Records from a collection
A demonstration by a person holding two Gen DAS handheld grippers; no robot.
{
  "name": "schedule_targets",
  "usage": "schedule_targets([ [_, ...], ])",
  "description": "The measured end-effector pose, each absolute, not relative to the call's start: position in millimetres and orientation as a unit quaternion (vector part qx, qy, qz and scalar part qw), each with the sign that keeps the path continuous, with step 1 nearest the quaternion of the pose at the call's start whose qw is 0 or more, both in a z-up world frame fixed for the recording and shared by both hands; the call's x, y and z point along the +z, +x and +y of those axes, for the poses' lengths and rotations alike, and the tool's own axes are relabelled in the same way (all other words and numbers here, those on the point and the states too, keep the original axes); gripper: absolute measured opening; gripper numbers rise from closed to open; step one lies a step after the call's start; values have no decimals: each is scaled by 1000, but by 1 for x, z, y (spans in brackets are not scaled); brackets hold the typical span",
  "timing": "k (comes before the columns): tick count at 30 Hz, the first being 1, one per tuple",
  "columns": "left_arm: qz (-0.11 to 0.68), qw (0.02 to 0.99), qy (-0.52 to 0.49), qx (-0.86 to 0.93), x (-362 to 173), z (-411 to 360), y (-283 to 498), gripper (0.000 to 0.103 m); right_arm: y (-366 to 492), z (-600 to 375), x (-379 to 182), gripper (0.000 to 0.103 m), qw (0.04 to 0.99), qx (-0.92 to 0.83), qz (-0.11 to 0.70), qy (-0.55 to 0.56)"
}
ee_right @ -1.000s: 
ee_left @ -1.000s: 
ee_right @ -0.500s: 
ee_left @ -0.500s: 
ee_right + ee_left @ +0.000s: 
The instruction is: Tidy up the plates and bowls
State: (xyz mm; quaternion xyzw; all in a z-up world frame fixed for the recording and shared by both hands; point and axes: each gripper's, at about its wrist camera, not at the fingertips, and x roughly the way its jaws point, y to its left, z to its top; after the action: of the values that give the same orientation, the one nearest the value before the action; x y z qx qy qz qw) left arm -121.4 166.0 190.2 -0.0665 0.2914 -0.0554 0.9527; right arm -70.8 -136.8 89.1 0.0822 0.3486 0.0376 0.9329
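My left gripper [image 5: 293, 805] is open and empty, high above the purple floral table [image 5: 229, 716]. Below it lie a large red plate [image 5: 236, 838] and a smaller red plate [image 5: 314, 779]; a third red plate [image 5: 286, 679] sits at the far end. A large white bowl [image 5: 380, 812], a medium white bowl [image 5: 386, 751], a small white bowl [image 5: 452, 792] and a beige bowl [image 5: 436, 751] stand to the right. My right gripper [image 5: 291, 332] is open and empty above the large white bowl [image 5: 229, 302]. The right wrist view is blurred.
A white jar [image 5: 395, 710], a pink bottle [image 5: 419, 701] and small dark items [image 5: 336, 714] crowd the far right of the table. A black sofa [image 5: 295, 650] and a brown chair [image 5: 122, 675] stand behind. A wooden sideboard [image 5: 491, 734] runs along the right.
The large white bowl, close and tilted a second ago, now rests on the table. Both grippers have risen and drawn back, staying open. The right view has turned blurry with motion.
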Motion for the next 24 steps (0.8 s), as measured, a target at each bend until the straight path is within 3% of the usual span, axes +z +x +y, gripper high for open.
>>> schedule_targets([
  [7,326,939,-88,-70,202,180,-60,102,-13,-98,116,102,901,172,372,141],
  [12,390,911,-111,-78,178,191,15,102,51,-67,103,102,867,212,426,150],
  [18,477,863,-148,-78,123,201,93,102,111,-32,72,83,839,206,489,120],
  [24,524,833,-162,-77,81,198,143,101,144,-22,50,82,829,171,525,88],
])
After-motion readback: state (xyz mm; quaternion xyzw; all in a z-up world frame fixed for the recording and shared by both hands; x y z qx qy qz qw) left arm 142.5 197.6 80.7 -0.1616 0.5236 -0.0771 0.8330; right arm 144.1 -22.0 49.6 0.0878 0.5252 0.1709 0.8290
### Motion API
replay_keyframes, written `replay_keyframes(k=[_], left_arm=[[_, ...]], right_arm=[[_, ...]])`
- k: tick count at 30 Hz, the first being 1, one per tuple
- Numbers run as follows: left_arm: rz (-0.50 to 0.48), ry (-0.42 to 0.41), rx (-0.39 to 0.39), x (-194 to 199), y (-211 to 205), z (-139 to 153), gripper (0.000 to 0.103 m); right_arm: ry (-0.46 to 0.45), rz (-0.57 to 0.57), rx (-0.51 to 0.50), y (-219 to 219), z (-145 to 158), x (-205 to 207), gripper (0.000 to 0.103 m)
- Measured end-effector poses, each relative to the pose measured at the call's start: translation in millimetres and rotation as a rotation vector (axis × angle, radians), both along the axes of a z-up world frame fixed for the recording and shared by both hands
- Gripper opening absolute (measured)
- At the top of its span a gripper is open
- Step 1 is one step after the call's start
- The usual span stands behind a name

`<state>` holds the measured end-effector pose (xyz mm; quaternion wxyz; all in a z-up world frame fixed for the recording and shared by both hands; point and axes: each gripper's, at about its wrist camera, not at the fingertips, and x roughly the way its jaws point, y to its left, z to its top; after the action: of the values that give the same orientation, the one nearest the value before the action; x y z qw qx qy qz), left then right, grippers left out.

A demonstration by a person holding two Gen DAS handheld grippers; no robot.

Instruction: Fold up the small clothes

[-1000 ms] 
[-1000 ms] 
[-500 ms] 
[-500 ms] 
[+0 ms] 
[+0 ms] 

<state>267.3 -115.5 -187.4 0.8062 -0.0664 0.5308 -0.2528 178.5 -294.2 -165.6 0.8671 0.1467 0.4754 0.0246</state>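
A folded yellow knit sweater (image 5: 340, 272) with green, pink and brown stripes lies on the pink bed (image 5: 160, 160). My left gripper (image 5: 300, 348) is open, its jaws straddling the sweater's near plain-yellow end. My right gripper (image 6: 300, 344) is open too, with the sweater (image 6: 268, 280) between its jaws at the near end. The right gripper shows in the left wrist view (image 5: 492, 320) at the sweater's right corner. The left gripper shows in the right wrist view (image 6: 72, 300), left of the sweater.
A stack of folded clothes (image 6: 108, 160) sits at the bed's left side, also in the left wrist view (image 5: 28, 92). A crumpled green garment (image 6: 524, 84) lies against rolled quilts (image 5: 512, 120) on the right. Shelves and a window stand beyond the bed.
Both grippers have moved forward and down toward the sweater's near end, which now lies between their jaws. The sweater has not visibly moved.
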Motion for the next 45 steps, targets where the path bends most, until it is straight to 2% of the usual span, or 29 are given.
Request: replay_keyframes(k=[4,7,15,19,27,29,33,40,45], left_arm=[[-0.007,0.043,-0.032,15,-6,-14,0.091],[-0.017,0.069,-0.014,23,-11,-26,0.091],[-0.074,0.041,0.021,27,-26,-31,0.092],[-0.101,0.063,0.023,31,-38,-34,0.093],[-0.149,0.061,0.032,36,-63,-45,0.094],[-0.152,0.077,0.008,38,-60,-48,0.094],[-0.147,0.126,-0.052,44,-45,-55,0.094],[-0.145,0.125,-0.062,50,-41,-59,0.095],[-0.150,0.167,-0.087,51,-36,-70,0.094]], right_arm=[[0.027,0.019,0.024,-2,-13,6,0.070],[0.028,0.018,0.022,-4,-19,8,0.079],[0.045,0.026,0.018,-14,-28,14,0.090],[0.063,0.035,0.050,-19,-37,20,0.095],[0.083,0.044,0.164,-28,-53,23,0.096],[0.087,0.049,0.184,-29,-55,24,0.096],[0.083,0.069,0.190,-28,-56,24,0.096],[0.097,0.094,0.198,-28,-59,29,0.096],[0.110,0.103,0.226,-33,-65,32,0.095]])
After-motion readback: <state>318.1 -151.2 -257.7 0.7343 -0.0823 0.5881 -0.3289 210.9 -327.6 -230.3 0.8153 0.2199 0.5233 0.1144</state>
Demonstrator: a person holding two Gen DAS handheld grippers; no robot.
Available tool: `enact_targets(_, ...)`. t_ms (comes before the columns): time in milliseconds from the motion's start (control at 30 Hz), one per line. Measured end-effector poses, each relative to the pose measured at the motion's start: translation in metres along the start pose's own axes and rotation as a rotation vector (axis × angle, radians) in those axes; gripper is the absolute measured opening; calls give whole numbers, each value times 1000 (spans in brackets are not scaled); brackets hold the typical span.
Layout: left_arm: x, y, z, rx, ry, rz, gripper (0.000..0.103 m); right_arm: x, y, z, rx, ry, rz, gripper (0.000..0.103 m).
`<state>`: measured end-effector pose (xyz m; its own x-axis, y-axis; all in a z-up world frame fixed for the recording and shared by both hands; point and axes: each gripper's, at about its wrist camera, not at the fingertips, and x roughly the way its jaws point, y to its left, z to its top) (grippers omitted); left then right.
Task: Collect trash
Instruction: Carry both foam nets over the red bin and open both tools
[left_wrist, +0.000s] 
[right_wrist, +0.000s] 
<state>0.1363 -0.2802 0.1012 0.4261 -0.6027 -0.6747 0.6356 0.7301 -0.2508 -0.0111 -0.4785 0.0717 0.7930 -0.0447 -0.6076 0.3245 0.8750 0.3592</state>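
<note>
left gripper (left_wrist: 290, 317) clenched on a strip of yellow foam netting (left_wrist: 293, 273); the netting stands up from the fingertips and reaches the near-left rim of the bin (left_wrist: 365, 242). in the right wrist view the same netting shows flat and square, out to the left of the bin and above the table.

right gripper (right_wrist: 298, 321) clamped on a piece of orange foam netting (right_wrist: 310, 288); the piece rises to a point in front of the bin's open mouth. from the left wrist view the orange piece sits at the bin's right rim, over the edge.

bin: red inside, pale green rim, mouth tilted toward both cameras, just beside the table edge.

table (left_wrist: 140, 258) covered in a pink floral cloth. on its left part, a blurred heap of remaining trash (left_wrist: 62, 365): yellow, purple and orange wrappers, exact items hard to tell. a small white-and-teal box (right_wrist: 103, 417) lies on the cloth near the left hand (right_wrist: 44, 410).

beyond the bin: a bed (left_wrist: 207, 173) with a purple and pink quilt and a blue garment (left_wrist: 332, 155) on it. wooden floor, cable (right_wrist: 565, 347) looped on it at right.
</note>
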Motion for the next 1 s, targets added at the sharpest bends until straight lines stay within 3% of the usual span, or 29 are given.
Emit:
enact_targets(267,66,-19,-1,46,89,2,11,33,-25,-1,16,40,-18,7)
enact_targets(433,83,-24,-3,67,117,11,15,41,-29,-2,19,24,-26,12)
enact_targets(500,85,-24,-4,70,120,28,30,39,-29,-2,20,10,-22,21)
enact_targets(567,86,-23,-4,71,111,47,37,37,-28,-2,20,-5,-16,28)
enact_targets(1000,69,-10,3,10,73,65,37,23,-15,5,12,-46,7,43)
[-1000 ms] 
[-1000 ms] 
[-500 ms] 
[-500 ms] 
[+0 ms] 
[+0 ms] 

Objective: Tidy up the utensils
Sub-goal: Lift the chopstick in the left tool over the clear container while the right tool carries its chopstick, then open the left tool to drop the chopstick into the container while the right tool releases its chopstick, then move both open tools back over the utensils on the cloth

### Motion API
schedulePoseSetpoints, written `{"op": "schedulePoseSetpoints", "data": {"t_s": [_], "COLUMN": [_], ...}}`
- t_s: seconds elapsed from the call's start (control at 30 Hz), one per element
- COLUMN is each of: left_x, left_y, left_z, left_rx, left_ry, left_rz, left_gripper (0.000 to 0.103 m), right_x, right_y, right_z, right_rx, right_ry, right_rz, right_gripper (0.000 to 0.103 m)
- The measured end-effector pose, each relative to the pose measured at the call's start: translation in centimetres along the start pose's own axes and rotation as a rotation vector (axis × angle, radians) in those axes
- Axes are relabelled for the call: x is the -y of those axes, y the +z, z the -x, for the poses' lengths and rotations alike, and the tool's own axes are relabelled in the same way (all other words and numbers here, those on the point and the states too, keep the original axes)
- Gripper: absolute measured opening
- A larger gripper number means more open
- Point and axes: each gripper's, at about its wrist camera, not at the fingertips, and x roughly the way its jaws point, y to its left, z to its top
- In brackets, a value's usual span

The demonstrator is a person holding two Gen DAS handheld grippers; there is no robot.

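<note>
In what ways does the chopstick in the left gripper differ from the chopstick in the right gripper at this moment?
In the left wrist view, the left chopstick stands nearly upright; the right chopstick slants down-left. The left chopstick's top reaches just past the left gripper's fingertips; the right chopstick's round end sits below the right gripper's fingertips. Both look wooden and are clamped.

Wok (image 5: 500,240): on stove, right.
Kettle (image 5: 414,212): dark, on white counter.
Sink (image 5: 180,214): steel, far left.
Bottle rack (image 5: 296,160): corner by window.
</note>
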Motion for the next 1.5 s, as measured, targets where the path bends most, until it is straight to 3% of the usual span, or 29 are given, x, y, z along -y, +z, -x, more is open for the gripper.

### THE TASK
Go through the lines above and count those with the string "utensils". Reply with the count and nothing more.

### EXERCISE SOLUTION
2